= Task directions =
Please take the entries below from the first line through the line containing "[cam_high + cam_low" and repeat them exactly, leaving out everything after.

= Extracted information =
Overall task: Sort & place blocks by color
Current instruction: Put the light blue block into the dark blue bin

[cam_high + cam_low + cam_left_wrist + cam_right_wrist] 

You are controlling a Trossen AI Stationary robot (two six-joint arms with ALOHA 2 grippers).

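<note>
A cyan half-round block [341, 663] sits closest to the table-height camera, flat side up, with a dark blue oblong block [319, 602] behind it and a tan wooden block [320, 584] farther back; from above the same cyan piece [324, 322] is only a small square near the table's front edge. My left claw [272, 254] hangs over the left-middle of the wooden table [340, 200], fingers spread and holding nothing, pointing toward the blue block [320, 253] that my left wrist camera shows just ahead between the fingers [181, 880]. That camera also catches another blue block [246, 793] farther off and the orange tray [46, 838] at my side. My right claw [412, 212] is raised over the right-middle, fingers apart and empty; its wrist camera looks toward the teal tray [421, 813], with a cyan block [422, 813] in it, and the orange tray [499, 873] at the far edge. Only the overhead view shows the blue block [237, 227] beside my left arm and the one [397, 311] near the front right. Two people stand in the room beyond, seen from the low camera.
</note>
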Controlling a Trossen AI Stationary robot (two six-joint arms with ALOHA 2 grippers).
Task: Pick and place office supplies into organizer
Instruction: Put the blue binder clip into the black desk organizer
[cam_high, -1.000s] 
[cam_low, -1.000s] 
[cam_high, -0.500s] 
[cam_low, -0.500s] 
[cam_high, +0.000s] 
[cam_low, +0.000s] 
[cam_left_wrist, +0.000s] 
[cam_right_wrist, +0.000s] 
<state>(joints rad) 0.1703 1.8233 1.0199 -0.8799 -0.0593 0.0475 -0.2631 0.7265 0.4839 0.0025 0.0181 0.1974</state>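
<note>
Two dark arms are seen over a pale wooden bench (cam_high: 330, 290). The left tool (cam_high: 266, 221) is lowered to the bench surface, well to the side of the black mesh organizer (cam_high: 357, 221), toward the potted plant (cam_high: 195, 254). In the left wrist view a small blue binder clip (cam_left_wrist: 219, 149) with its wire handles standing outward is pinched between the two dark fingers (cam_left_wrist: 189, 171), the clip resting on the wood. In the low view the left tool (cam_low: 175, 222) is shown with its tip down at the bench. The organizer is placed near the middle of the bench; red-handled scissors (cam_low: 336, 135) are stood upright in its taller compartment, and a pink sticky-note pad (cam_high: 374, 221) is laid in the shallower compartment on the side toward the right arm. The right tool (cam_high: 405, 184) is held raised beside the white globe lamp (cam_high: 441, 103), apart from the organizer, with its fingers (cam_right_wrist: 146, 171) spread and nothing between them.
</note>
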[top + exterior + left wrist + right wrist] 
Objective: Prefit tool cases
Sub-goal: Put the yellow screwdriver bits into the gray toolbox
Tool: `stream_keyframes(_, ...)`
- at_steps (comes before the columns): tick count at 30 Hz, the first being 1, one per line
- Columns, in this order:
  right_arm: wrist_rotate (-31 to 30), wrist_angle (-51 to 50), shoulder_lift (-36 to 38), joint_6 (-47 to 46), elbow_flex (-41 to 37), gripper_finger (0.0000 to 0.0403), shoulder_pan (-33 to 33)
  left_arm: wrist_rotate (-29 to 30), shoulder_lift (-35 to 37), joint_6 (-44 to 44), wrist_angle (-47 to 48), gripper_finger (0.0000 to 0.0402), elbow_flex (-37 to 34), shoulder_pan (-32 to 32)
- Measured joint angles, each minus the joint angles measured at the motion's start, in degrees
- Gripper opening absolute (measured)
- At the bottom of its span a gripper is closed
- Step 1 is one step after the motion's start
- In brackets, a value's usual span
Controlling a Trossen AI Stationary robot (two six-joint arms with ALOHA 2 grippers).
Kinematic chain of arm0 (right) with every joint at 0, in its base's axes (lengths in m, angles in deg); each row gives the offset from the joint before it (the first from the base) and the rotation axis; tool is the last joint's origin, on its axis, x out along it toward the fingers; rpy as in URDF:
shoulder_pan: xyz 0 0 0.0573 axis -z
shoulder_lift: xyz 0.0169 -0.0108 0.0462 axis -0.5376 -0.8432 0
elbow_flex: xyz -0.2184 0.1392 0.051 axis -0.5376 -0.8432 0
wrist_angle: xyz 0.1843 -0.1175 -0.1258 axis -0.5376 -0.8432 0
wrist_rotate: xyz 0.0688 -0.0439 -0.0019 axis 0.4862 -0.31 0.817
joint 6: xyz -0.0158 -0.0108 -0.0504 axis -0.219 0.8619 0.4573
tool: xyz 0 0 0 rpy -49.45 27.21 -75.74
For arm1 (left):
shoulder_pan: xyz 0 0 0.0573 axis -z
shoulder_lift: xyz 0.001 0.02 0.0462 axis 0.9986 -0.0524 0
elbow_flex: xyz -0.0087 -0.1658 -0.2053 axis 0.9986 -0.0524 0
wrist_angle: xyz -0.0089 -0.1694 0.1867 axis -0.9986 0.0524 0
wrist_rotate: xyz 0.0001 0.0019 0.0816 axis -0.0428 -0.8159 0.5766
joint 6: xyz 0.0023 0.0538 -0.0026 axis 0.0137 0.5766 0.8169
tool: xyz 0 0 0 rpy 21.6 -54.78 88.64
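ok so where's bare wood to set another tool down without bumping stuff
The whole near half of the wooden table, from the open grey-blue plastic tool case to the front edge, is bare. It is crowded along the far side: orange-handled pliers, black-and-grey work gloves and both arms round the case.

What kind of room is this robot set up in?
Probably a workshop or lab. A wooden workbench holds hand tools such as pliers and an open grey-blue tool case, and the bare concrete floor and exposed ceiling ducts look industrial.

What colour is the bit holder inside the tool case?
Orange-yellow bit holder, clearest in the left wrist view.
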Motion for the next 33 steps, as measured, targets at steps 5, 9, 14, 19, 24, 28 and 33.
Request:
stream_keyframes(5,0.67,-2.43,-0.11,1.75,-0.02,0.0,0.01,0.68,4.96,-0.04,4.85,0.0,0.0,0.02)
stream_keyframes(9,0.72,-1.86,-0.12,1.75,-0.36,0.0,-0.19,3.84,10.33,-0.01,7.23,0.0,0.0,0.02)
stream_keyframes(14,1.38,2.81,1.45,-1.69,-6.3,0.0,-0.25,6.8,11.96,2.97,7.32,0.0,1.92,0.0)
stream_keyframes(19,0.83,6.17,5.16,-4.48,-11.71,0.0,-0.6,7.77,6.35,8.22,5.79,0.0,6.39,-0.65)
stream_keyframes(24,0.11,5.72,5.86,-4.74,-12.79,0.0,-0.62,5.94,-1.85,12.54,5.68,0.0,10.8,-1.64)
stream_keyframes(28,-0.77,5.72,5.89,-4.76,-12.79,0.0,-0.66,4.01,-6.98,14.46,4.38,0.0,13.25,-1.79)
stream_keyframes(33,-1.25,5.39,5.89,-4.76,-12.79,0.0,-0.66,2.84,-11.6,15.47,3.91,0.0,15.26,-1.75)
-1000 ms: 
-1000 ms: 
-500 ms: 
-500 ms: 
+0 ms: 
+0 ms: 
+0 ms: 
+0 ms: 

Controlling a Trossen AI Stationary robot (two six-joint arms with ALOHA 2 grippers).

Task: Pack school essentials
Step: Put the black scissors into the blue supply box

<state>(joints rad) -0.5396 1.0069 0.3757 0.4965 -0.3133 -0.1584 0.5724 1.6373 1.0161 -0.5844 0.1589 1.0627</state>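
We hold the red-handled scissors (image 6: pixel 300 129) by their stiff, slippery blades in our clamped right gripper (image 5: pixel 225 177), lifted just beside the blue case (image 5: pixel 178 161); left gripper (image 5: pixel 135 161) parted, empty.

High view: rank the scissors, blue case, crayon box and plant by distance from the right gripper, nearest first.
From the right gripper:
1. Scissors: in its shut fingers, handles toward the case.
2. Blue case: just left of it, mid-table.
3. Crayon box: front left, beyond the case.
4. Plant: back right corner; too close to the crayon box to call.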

= Result =
Overall task: Sort & place blocks by color
Current instruction: Put the light blue block into the dark blue bin

[cam_high + cam_low + cam_left_wrist + cam_right_wrist] 

This exercise is now finished, and nothing remains to add.